WORK TO BE COMPLETED:
Could you return all of the records exactly, minus their images?

Stored items from a collection:
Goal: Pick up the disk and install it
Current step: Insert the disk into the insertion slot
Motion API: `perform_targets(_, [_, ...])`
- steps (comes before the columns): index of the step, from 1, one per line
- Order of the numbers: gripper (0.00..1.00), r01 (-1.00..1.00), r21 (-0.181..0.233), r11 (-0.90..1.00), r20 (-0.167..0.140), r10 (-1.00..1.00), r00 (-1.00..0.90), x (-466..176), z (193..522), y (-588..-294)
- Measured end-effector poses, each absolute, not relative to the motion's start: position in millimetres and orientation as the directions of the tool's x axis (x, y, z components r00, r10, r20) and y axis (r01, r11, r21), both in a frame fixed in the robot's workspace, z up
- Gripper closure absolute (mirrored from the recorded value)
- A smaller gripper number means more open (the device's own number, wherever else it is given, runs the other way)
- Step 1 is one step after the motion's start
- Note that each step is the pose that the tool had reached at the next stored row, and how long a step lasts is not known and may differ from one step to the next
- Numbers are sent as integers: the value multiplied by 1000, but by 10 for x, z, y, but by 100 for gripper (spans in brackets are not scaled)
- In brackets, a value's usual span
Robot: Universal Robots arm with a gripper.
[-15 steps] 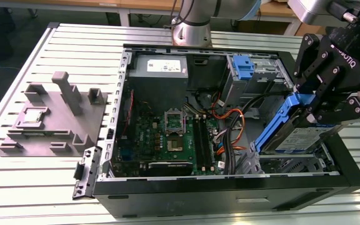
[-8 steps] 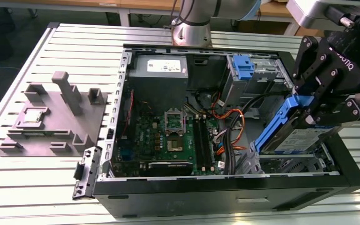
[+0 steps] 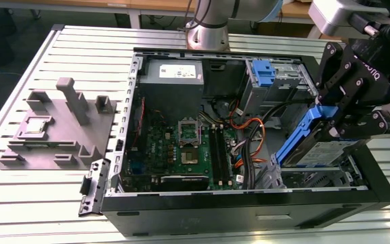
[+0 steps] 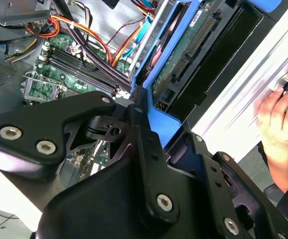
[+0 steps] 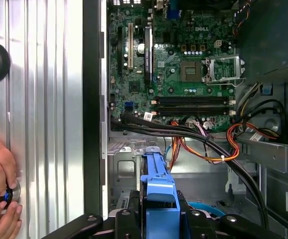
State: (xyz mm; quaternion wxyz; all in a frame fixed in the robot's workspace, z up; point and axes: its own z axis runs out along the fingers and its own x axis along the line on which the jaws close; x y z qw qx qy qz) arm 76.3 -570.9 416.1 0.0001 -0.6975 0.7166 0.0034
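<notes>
Disk (image 3: 319, 152) tilted over drive bay (image 3: 317, 179) of computer case (image 3: 249, 211); end effector (image 3: 337, 121) clamped on blue rail (image 3: 302, 133). Install step, by my judgement; seating needs rails square to bay guides.

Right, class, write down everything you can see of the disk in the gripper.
The disk is a flat silver metal rectangle with a blue-and-white label and blue plastic side rails; the second wrist view shows a green circuit board on its other face. It is tilted, its lower end inside the open computer case at the exterior view's right. The gripper is shut on its raised blue end.
</notes>
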Motion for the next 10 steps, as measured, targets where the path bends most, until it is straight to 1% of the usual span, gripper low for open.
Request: perform_targets(10, [64, -1000, 5, 27, -5, -1000, -27, 764, 4144, -5708])
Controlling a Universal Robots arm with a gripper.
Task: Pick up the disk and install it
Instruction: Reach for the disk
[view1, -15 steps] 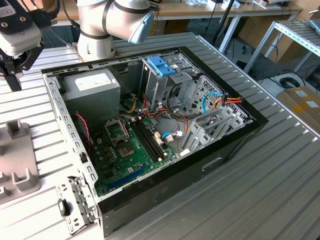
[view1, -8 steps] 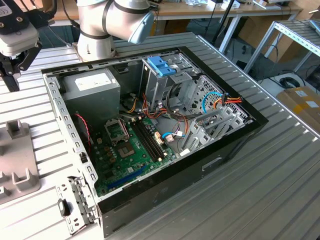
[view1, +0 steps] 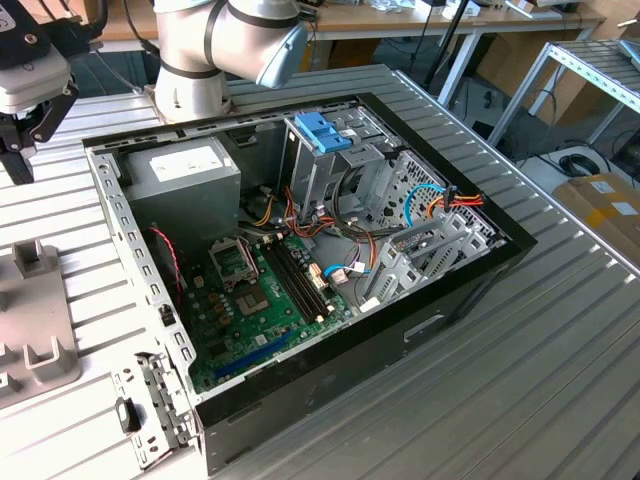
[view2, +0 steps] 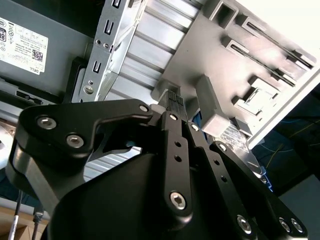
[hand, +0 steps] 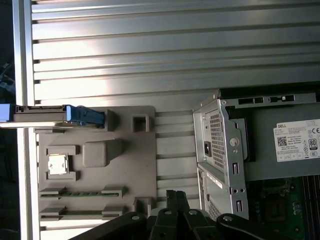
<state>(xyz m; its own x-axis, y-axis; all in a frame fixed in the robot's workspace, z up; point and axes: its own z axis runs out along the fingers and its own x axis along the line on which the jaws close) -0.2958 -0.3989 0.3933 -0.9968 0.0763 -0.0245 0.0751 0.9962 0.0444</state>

FINISHED TASK:
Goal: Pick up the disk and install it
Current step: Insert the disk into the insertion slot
Motion API: `perform_targets(_, [_, ...])`
- steps (comes before the columns): index of the step, from 1, one per line
- Order of the numbers: gripper (0.00..1.00), r01 (-1.00..1.00), r21 (-0.181..0.233), r11 (-0.90..1.00), r20 (-0.167..0.140), r10 (-1.00..1.00), r00 (-1.00..0.90), x (-466..176), z (193..522), y (-588..-294)
- Measured end-effector poses, each absolute, not relative to the motion's start: position in millimetres and orientation as the directions of the tool's x axis (x, y, z components r00, r10, r20) and y axis (r01, r11, r21), both in a frame fixed in the robot's workspace, z up
- Gripper closure absolute (mirrored from the recorded value)
- A smaller gripper number means more open (the device's own number, wherever else it is given, runs the other way)
- Step 1 is one step after the motion's start
- Note that each step is the pose that the tool had reached at the next stored row, and how long a step lasts is not known and may differ from one step to the next
- Numbers are sent as integers: the value multiplied by 1000, but by 10 for x, z, y, but by 100 for gripper (spans in brackets are not scaled)
- In brackets, a value's usual span
Robot: Universal Robots arm with a gripper.
[-15 steps] 
[-8 steps] 
[+0 steps] 
[+0 steps] 
[+0 steps] 
State: (xyz mm; quaternion wxyz; all in a frame fixed in the robot's workspace, z up; point and axes: its own z axis runs out along the fingers and its own x axis along the line on which the jaws close; x y z qw qx qy qz) arm 76.3 -570.9 416.1 0.0001 -0.6975 0.7166 0.0034
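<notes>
Disk (image 3: 319, 152) tilted over drive bay (image 3: 317, 179) of computer case (image 3: 249, 211); end effector (image 3: 337, 121) clamped on blue rail (image 3: 302, 133). Install step, by my judgement; seating needs rails square to bay guides.

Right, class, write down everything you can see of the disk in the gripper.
The disk is a flat silver metal rectangle with a blue-and-white label and blue plastic side rails; the second wrist view shows a green circuit board on its other face. It is tilted, its lower end inside the open computer case at the exterior view's right. The gripper is shut on its raised blue end.
</notes>
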Motion for the next 10 steps, as measured, targets where the path bends most, until it is straight to 1% of the usual span, gripper low for open.
Request: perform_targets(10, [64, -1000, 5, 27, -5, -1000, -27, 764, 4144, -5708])
Controlling a Universal Robots arm with a gripper.
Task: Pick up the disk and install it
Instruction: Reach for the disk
[view1, -15 steps] 
[view1, -8 steps] 
[view1, +0 steps] 
[view2, +0 steps] 
[hand, +0 steps] 
<state>(xyz m; its own x-axis, y-axis; all in a frame fixed in the robot's workspace, z up; point and axes: its own z axis runs out along the fingers and its own x axis along the line on which the jaws close) -0.2958 -0.3989 0.3933 -0.9968 0.0763 -0.0245 0.0751 0.9962 0.0444</state>

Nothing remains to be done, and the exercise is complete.